Animal protein vs plant: what’s best for health?

But most adults can meet their protein needs fairly easily on a plant-based diet, she adds – you just might need bigger helpings.

“Animal foods are typically higher in protein relative to their kilojoule content, so you may need a larger portion of a plant food to get the same amount of protein as you would from an animal source,” she explains.

“Children can get enough protein from a plant-based diet too, but it needs careful planning to ensure there’s sufficient iron, B12 and calcium as well – if your child’s diet is vegan or mostly plant-based it’s a good idea to consult an accredited practising dietitian to make sure their diet is on the right track.”

“We’re seeing more athletes switch to a plant-based diet for different reasons, including health, sustainability and animal welfare.”

Bethanie Allanson, Sports Dietitians Australia

How much protein we eat matters too – and too much does us no favours, according to Ribeiro who says most people in Australia are meeting their protein needs – and many of us eat too much.

“Consuming a lot of protein forces your body to work faster to process it and the faster your body works, the more likely it is to make a mistake, raising the risk of diseases including cancer,” she says. “It’s also about what the protein comes with – if it comes with high levels of saturated fat, as in fatty cuts of meat, it can increase the risk of heart disease.

“This may explain why observational studies of long-lived people have linked traditional diets low in protein and high in carbohydrates to longer lifespans,” she says. “But we can reduce the amount of protein in our diet by replacing some animal sources with plant sources of protein because plant sources naturally contain less protein per gram. ”

Yet it’s also true that a higher protein intake benefits older people to help offset age-related muscle loss, adds Ribeiro whose research focuses on nutrition and longevity.
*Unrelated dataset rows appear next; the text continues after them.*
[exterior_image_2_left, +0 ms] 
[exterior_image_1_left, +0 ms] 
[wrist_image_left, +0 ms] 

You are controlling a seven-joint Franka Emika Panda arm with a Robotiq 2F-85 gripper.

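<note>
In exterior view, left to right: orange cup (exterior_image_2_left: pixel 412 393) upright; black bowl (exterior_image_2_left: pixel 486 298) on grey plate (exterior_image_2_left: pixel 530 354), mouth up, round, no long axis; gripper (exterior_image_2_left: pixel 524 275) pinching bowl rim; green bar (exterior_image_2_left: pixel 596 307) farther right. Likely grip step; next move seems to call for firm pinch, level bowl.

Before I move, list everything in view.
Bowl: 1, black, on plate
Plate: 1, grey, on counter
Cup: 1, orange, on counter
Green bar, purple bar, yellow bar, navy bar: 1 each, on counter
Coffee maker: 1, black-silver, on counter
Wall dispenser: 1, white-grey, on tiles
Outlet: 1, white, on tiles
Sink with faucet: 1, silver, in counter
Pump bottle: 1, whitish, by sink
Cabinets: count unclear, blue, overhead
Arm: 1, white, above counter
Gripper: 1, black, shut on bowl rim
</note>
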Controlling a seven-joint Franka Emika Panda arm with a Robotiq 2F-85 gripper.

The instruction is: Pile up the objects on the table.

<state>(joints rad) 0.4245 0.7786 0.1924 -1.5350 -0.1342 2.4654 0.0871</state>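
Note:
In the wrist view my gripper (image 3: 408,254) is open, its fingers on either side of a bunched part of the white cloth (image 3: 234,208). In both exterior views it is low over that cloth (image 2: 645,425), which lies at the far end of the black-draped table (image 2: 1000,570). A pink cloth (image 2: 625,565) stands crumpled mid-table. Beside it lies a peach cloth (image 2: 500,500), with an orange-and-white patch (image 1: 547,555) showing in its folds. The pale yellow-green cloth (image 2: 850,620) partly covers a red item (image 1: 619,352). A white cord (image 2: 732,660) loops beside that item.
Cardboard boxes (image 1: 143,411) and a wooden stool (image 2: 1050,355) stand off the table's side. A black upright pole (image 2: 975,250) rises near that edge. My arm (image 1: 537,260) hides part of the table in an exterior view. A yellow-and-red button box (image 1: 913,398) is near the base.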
The recommended protein intake for adults is around 0.8g per kilo of bodyweight and rises to 1g per kilo for over 70s.

“Some researchers suggest that for longevity we need low protein, high carbohydrate diets as younger adults – but switch to a higher protein intake as we get older. But we need more research to be sure. ”

Can plant protein do a decent job of building muscle for athletes?

“We’re seeing more athletes switch to a plant-based diet for different reasons, including health, sustainability and animal welfare,” says sports dietitian Bethanie Allanson of Sports Dietitians Australia. “I work with the West Australian Cricket Team, for example, and some of their players have changed to a plant-based diet. Research shows that for endurance and strength, including powerlifting, a well-managed plant-based diet doesn’t hinder performance, although it doesn’t enhance it.

“It just takes more effort to ensure you get all the essential amino acids and nutrients you need. Some athletes use protein supplements but it’s mainly for convenience when they’re travelling, for example.”

Still, when it comes to buying plant-based meats and products like plant-based burgers, check the label first, says Swaney.

“They’re often highly processed and high in sodium – if you want to include them, choose products that are lower in sodium and with a high content of whole foods like legumes, wholegrains, nuts and seeds.”